Heap Allocation (Box, Rc and Cow)

Where do Rust variables live?

struct Square {
    width: f32
}

fn main() {
    let x: u64 = 0;
    let y = Square { width: 1.0 };
    let mut z: String = "Hello".to_string();
    z.push_str(", world!");
}

Note:

The variable x is an 8-byte (64-bit) value, and lives on the stack.
The variable y is a 4-byte value, and also lives on the stack.
The variable z is a 3x4-byte value on 32-bit platforms, and a 3x8-byte value on 64-bit platforms. The String itself is a struct, and the bytes contained within the struct live on the heap.

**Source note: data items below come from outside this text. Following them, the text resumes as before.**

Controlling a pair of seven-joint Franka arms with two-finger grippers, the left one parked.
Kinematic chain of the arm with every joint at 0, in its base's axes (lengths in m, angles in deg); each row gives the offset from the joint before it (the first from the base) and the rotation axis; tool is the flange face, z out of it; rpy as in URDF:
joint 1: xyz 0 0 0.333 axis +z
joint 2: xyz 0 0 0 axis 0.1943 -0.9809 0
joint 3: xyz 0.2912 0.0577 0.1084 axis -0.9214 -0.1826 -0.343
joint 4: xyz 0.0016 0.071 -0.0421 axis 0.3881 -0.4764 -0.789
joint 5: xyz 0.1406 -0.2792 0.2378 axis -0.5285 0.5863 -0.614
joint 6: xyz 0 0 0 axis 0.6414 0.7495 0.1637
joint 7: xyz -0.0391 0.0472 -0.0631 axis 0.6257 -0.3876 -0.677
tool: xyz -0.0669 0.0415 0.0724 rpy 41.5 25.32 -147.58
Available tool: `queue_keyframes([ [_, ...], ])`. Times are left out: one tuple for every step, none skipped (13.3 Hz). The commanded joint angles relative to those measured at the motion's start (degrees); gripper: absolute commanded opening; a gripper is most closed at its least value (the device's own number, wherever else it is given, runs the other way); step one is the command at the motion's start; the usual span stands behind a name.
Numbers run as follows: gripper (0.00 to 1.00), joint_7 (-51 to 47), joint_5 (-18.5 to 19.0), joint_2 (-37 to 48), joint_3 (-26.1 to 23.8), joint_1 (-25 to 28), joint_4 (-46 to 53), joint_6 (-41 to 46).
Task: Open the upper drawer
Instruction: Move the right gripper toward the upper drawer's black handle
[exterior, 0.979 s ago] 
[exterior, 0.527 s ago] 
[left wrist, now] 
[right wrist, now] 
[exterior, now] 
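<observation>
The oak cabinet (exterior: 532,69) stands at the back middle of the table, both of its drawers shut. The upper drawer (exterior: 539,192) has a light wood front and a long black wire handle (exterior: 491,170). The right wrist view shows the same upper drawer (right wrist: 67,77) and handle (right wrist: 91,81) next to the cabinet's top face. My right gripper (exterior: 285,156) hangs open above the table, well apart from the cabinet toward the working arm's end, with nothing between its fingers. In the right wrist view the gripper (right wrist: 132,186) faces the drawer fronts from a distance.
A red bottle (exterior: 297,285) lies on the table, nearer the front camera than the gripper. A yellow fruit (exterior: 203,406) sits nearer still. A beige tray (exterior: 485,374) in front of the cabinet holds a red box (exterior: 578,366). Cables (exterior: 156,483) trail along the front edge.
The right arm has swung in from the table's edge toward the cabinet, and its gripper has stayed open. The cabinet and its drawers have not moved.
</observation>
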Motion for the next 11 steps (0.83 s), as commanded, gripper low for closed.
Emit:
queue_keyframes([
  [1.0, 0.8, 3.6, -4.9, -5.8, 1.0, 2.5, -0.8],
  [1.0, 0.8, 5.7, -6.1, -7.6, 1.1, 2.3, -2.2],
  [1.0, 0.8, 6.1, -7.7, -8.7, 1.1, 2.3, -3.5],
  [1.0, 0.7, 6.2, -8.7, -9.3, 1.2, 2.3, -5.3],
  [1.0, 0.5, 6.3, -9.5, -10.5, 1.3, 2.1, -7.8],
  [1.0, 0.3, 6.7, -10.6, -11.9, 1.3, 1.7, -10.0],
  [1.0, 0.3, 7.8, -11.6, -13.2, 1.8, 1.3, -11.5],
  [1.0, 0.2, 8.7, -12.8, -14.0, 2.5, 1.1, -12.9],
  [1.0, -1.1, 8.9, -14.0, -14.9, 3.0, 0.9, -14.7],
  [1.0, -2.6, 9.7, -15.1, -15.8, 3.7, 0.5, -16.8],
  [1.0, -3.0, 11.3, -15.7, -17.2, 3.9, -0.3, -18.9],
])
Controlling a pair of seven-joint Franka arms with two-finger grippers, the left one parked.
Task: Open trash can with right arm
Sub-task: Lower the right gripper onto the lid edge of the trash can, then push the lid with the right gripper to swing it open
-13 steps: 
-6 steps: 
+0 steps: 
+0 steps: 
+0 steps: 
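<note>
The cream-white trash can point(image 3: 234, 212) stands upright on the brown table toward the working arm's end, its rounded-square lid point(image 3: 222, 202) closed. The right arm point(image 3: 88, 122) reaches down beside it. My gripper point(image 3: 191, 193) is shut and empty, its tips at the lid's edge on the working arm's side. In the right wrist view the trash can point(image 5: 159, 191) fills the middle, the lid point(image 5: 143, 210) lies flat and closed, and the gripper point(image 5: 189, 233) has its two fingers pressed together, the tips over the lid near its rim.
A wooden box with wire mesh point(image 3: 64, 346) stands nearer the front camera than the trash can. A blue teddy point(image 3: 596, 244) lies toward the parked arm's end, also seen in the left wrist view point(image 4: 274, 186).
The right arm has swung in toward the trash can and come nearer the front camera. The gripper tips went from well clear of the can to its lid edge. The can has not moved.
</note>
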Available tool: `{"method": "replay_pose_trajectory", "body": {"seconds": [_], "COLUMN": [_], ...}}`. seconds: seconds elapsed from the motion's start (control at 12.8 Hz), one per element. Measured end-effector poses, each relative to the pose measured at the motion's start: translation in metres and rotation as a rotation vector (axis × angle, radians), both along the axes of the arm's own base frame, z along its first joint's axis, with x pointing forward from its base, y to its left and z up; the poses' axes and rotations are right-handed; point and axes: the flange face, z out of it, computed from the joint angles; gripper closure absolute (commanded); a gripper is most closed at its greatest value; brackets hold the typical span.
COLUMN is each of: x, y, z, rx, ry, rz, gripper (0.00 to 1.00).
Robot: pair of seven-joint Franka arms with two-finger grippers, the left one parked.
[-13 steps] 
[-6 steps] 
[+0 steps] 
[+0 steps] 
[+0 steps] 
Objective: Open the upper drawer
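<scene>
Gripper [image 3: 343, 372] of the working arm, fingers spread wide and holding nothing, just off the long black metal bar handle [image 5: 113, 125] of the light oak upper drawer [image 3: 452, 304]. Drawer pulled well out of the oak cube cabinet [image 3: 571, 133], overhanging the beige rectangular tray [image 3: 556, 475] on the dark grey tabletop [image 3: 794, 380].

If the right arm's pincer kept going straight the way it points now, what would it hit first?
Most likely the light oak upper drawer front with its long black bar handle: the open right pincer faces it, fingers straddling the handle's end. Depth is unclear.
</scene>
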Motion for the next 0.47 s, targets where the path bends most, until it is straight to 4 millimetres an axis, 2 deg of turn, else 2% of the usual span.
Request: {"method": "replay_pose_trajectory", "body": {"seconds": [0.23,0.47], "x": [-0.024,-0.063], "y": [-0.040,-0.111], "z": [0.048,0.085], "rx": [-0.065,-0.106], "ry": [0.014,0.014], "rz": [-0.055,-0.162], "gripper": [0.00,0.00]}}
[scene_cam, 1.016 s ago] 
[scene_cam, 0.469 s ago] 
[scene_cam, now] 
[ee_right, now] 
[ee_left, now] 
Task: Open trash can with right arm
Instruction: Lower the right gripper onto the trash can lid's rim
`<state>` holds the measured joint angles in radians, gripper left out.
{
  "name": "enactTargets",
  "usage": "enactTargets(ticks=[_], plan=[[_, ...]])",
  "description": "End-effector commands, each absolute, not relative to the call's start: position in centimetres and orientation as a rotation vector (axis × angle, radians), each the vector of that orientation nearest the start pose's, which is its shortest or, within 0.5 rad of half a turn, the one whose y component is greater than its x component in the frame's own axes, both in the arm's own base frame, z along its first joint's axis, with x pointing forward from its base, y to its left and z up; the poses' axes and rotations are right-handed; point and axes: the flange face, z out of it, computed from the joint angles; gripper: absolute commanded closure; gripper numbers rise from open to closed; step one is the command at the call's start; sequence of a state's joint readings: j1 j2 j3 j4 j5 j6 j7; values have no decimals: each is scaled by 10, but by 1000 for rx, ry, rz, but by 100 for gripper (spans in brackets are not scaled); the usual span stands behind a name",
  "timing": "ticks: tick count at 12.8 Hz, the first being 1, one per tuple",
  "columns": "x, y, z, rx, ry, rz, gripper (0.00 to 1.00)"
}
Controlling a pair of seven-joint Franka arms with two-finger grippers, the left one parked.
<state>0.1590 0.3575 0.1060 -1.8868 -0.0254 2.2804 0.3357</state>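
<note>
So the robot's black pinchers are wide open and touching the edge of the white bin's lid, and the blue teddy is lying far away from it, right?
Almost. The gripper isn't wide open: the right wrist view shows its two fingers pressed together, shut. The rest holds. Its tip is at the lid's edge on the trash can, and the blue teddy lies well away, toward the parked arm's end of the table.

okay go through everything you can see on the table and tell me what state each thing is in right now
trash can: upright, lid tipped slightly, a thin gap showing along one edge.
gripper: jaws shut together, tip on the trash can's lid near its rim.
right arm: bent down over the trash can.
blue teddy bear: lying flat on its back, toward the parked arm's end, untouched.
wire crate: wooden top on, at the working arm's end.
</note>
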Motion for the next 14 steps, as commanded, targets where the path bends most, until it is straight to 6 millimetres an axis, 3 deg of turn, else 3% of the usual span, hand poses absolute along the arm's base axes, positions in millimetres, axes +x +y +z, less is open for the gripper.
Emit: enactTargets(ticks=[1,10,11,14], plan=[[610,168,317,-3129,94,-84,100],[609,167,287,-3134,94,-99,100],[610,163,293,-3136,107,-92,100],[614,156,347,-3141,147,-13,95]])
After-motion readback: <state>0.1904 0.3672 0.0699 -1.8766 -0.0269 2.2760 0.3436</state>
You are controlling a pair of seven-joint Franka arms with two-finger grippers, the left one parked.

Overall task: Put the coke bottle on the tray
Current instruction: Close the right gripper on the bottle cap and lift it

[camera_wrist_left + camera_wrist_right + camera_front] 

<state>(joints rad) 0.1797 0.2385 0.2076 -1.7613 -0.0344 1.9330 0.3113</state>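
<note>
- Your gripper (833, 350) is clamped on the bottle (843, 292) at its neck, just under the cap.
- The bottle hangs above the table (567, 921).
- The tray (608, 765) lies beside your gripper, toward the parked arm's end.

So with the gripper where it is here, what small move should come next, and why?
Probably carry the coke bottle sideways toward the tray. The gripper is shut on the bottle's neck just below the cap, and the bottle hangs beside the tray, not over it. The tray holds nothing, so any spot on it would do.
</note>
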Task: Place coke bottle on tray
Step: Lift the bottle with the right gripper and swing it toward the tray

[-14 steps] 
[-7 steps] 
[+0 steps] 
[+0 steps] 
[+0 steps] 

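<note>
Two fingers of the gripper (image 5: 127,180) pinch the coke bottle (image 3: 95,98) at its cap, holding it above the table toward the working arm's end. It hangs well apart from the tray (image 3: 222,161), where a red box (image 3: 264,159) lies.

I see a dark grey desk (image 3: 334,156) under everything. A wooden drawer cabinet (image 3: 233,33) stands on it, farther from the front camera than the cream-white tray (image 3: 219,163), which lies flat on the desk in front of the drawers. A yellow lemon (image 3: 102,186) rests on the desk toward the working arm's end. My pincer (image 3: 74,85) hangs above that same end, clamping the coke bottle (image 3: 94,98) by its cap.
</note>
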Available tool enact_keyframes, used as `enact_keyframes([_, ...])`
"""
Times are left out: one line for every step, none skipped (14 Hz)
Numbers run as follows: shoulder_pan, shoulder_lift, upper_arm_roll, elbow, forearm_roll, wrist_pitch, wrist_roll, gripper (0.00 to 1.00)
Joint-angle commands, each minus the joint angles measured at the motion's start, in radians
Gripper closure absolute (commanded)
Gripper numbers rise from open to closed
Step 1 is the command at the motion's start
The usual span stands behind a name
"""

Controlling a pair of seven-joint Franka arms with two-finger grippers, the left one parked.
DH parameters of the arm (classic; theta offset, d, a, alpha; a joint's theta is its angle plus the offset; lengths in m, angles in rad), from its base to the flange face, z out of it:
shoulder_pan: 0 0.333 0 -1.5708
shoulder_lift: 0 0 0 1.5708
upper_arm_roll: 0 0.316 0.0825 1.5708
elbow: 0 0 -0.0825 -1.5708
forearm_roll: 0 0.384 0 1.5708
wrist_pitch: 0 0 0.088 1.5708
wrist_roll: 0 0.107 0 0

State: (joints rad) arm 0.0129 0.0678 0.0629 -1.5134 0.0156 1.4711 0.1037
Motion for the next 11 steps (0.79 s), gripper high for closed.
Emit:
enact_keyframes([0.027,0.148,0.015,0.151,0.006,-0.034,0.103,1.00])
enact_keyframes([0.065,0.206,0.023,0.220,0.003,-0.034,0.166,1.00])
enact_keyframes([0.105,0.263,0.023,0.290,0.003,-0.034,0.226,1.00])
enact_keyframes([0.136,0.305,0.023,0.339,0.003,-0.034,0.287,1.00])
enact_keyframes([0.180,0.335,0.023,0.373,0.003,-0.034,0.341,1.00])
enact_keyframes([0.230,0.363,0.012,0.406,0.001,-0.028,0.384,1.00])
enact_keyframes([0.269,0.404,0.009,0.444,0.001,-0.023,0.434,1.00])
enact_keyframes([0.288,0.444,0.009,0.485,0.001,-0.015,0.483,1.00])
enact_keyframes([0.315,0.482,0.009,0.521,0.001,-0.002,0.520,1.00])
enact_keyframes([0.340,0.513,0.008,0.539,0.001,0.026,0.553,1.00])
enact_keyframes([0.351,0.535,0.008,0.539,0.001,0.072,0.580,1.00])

Let's see some addresses...

struct Square {
    width: f32
}

fn main() {
    let x: u64 = 0;
    let y = Square { width: 1.0 };
    let mut z: String = "Hello".to_string();
    z.push_str(", world!");
    println!("x @ {:p}", &x);
    println!("y @ {:p}", &y);
    println!("z @ {:p}", &z);
    println!("z @ {:p}", z.as_str());
}

Note:

You expect to see something like:

x @ 0x7ffc2272c618
y @ 0x7ffc2272c624
z @ 0x7ffc2272c628
z @ 0x555829f269d0

The first z @ line is the struct String { ... } itself. The second z @ line are the bytes the String contains. They have a different addresses because they are in the heap and not on the stack.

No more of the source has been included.